* [EXERCISE DESCRIPTION] Restate the data exactly as given and keep the pictures out.

* [SOURCE MATERIAL]

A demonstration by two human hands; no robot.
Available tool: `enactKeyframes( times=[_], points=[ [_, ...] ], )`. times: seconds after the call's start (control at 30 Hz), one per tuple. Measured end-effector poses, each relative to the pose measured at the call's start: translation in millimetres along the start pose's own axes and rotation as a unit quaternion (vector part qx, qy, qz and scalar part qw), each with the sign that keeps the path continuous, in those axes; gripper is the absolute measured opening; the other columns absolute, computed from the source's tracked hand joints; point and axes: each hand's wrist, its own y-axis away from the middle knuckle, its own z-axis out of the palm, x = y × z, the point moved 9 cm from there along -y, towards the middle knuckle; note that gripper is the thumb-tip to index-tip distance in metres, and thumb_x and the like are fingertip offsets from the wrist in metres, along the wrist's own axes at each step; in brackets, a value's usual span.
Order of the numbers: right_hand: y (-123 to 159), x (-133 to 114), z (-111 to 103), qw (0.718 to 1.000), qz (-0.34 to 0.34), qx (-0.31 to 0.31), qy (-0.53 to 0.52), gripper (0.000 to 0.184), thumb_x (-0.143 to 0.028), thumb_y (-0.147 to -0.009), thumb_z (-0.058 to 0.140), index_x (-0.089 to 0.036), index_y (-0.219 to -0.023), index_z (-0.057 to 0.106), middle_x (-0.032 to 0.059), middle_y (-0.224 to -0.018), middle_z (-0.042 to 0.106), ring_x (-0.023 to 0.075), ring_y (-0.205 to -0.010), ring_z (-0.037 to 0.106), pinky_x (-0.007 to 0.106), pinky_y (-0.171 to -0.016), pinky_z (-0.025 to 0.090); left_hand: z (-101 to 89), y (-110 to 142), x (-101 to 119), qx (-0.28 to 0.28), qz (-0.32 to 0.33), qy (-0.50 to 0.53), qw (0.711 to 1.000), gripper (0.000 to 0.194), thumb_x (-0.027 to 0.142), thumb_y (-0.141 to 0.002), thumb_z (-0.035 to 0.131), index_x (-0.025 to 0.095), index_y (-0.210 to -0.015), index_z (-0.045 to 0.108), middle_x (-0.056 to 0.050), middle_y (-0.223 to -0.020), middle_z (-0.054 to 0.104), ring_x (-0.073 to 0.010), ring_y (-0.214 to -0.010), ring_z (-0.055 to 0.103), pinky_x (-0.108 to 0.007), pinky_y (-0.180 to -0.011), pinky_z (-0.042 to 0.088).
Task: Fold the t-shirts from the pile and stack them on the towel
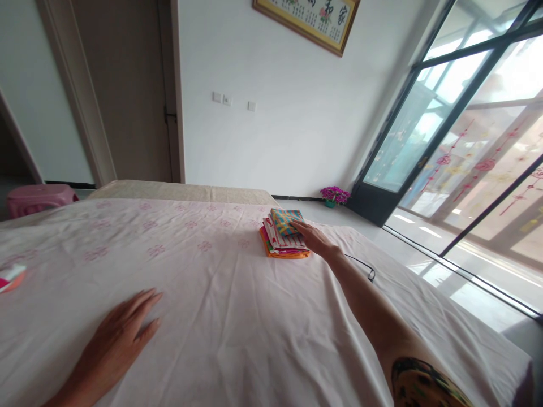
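Note:
A small stack of folded cloths (278,244) lies on the pale sheet (220,316), orange at the bottom with red-and-white layers above. On top is a folded blue, yellow and orange checked cloth (280,217). My right hand (316,238) reaches out to the stack, its fingers stretched over the right side of the checked cloth; the thumb is hidden. My left hand (121,330) hovers over or rests on the sheet at the lower left, fingers extended and thumb apart, with nothing in it.
A thin black cable (365,265) lies right of my forearm. At the left edge is a red, white and orange item (12,277). Beyond the sheet are a pink stool (40,195), a pot of purple flowers (335,195) and glass doors (424,130) on the right.

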Motion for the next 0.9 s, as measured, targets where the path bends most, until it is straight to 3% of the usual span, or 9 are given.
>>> enactKeyframes(
  times=[0.1,0.2,0.4,0.5,0.6,0.73,0.83,0.9],
  points=[
    [3.7,1.4,-1.5,1.0,-0.002,0.014,-0.009,0.069,-0.003,-0.085,0.04,-0.024,-0.151,0.041,0.0066,-0.153,0.044,0.0234,-0.137,0.046,0.041,-0.111,0.041,0.9,0.7,-1.0,-0.005,-0.003,-0.005,1.0,0.047,0.044,-0.091,0.047,0.025,-0.133,0.056,-0.007,-0.139,0.059,-0.0253,-0.129,0.055,-0.044,-0.111,0.044],
    [6.7,-16.1,-4.2,1.0,-0.024,0.016,-0.009,0.063,-0.009,-0.089,0.041,-0.022,-0.151,0.041,0.0089,-0.154,0.042,0.0243,-0.139,0.043,0.044,-0.113,0.038,2.0,1.5,-0.7,-0.009,-0.002,-0.006,1.0,0.048,0.045,-0.091,0.047,0.024,-0.134,0.055,-0.007,-0.14,0.059,-0.0254,-0.13,0.054,-0.044,-0.112,0.043],
    [7.9,-41.0,1.8,0.999,-0.036,0.012,0.006,0.057,-0.03,-0.097,0.043,-0.021,-0.153,0.036,0.0107,-0.159,0.032,0.0262,-0.147,0.029,0.052,-0.119,0.024,1.7,-0.5,0.0,-0.004,0.0,0.002,1.0,0.047,0.045,-0.092,0.046,0.024,-0.131,0.057,-0.007,-0.14,0.059,-0.0258,-0.129,0.055,-0.044,-0.11,0.045],
    [4.6,-34.0,6.9,0.999,-0.02,-0.017,-0.023,0.055,-0.041,-0.101,0.036,-0.021,-0.152,0.038,0.0085,-0.16,0.032,0.024,-0.148,0.026,0.047,-0.121,0.022,1.9,-1.1,0.0,-0.004,0.001,0.0,1.0,0.047,0.046,-0.091,0.047,0.024,-0.132,0.057,-0.007,-0.14,0.06,-0.0258,-0.129,0.055,-0.044,-0.11,0.045],
    [-6.7,-16.8,-6.2,0.996,0.031,0.002,-0.078,0.056,-0.045,-0.105,0.015,-0.025,-0.149,0.044,0.0035,-0.155,0.041,0.0193,-0.145,0.032,0.041,-0.12,0.025,2.4,-1.2,-0.4,-0.008,-0.004,0.001,1.0,0.047,0.046,-0.091,0.048,0.026,-0.132,0.058,-0.007,-0.14,0.06,-0.0257,-0.129,0.055,-0.044,-0.11,0.045],
    [-34.4,0.7,-22.3,0.993,0.109,0.021,-0.048,0.06,-0.054,-0.103,0.011,-0.032,-0.151,0.04,-0.0017,-0.158,0.035,0.0244,-0.149,0.022,0.052,-0.12,0.02,-0.3,-2.0,0.8,0.0,-0.006,0.013,1.0,0.046,0.046,-0.089,0.049,0.027,-0.13,0.06,-0.006,-0.138,0.062,-0.0261,-0.127,0.057,-0.044,-0.11,0.046],
    [-57.8,0.4,-12.4,0.99,0.136,-0.018,-0.01,0.059,-0.057,-0.102,0.014,-0.034,-0.154,0.031,-0.0019,-0.161,0.028,0.0287,-0.15,0.016,0.061,-0.117,0.016,-1.0,-2.3,1.1,-0.003,-0.009,0.012,1.0,0.047,0.046,-0.089,0.049,0.027,-0.13,0.061,-0.006,-0.138,0.062,-0.0263,-0.128,0.057,-0.044,-0.11,0.046],
    [-70.4,-6.0,1.2,0.991,0.124,-0.047,0.008,0.056,-0.055,-0.103,0.021,-0.036,-0.154,0.03,-0.0021,-0.161,0.03,0.0291,-0.149,0.02,0.06,-0.116,0.02,-1.2,-2.1,0.8,-0.007,-0.011,0.01,1.0,0.047,0.047,-0.089,0.049,0.027,-0.13,0.06,-0.006,-0.138,0.061,-0.0266,-0.128,0.056,-0.045,-0.11,0.045]
  ],
)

* [YOUR SOLUTION]
A demonstration by two human hands; no robot.
Available tool: `enactKeyframes( times=[_], points=[ [_, ...] ], )`. times: seconds after the call's start (control at 30 Hz), one per tuple. Measured end-effector poses, each relative to the pose measured at the call's start: translation in millimetres along the start pose's own axes and rotation as a unit quaternion (vector part qx, qy, qz and scalar part qw), each with the sign that keeps the path continuous, in those axes; gripper is the absolute measured opening; the other columns absolute, computed from the source's tracked hand joints; point and axes: each hand's wrist, its own y-axis away from the middle knuckle, its own z-axis out of the palm, x = y × z, the point moved 9 cm from there along -y, towards the middle knuckle; note that gripper is the thumb-tip to index-tip distance in metres, and thumb_x and the like are fingertip offsets from the wrist in metres, along the wrist's own axes at each step; in brackets, a value's usual span.
Order of the numbers: right_hand: y (-123 to 159), x (-133 to 114), z (-111 to 103), qw (0.718 to 1.000), qz (-0.34 to 0.34), qx (-0.31 to 0.31), qy (-0.53 to 0.52), gripper (0.000 to 0.184), thumb_x (-0.143 to 0.028), thumb_y (-0.147 to -0.009), thumb_z (-0.058 to 0.140), index_x (-0.089 to 0.036), index_y (-0.219 to -0.023), index_z (-0.057 to 0.106), middle_x (-0.032 to 0.059), middle_y (-0.224 to -0.018), middle_z (-0.042 to 0.106), ring_x (-0.023 to 0.075), ring_y (-0.205 to -0.010), ring_z (-0.037 to 0.106), pinky_x (-0.007 to 0.106), pinky_y (-0.171 to -0.016), pinky_z (-0.025 to 0.090); left_hand: z (-101 to 89), y (-110 to 142), x (-101 to 119), qx (-0.28 to 0.28), qz (-0.32 to 0.33), qy (-0.50 to 0.53), qw (0.711 to 1.000), gripper (0.000 to 0.194), thumb_x (-0.027 to 0.142), thumb_y (-0.141 to 0.002), thumb_z (-0.035 to 0.131), index_x (-0.025 to 0.095), index_y (-0.210 to -0.015), index_z (-0.045 to 0.108), middle_x (-0.056 to 0.050), middle_y (-0.223 to -0.020), middle_z (-0.054 to 0.104), ring_x (-0.073 to 0.010), ring_y (-0.214 to -0.010), ring_z (-0.055 to 0.103), pinky_x (-0.108 to 0.007), pinky_y (-0.180 to -0.011), pinky_z (-0.042 to 0.088).
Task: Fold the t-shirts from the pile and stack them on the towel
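Note:
A small stack of folded cloths (278,244) lies on the pale sheet (220,316), orange at the bottom with red-and-white layers above. On top is a folded blue, yellow and orange checked cloth (280,217). My right hand (316,238) reaches out to the stack, its fingers stretched over the right side of the checked cloth; the thumb is hidden. My left hand (121,330) hovers over or rests on the sheet at the lower left, fingers extended and thumb apart, with nothing in it.
A thin black cable (365,265) lies right of my forearm. At the left edge is a red, white and orange item (12,277). Beyond the sheet are a pink stool (40,195), a pot of purple flowers (335,195) and glass doors (424,130) on the right.
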
Motion for the next 0.9 s, as measured, targets where the path bends most, until it is straight to 3% of the usual span, or 9 are given.
>>> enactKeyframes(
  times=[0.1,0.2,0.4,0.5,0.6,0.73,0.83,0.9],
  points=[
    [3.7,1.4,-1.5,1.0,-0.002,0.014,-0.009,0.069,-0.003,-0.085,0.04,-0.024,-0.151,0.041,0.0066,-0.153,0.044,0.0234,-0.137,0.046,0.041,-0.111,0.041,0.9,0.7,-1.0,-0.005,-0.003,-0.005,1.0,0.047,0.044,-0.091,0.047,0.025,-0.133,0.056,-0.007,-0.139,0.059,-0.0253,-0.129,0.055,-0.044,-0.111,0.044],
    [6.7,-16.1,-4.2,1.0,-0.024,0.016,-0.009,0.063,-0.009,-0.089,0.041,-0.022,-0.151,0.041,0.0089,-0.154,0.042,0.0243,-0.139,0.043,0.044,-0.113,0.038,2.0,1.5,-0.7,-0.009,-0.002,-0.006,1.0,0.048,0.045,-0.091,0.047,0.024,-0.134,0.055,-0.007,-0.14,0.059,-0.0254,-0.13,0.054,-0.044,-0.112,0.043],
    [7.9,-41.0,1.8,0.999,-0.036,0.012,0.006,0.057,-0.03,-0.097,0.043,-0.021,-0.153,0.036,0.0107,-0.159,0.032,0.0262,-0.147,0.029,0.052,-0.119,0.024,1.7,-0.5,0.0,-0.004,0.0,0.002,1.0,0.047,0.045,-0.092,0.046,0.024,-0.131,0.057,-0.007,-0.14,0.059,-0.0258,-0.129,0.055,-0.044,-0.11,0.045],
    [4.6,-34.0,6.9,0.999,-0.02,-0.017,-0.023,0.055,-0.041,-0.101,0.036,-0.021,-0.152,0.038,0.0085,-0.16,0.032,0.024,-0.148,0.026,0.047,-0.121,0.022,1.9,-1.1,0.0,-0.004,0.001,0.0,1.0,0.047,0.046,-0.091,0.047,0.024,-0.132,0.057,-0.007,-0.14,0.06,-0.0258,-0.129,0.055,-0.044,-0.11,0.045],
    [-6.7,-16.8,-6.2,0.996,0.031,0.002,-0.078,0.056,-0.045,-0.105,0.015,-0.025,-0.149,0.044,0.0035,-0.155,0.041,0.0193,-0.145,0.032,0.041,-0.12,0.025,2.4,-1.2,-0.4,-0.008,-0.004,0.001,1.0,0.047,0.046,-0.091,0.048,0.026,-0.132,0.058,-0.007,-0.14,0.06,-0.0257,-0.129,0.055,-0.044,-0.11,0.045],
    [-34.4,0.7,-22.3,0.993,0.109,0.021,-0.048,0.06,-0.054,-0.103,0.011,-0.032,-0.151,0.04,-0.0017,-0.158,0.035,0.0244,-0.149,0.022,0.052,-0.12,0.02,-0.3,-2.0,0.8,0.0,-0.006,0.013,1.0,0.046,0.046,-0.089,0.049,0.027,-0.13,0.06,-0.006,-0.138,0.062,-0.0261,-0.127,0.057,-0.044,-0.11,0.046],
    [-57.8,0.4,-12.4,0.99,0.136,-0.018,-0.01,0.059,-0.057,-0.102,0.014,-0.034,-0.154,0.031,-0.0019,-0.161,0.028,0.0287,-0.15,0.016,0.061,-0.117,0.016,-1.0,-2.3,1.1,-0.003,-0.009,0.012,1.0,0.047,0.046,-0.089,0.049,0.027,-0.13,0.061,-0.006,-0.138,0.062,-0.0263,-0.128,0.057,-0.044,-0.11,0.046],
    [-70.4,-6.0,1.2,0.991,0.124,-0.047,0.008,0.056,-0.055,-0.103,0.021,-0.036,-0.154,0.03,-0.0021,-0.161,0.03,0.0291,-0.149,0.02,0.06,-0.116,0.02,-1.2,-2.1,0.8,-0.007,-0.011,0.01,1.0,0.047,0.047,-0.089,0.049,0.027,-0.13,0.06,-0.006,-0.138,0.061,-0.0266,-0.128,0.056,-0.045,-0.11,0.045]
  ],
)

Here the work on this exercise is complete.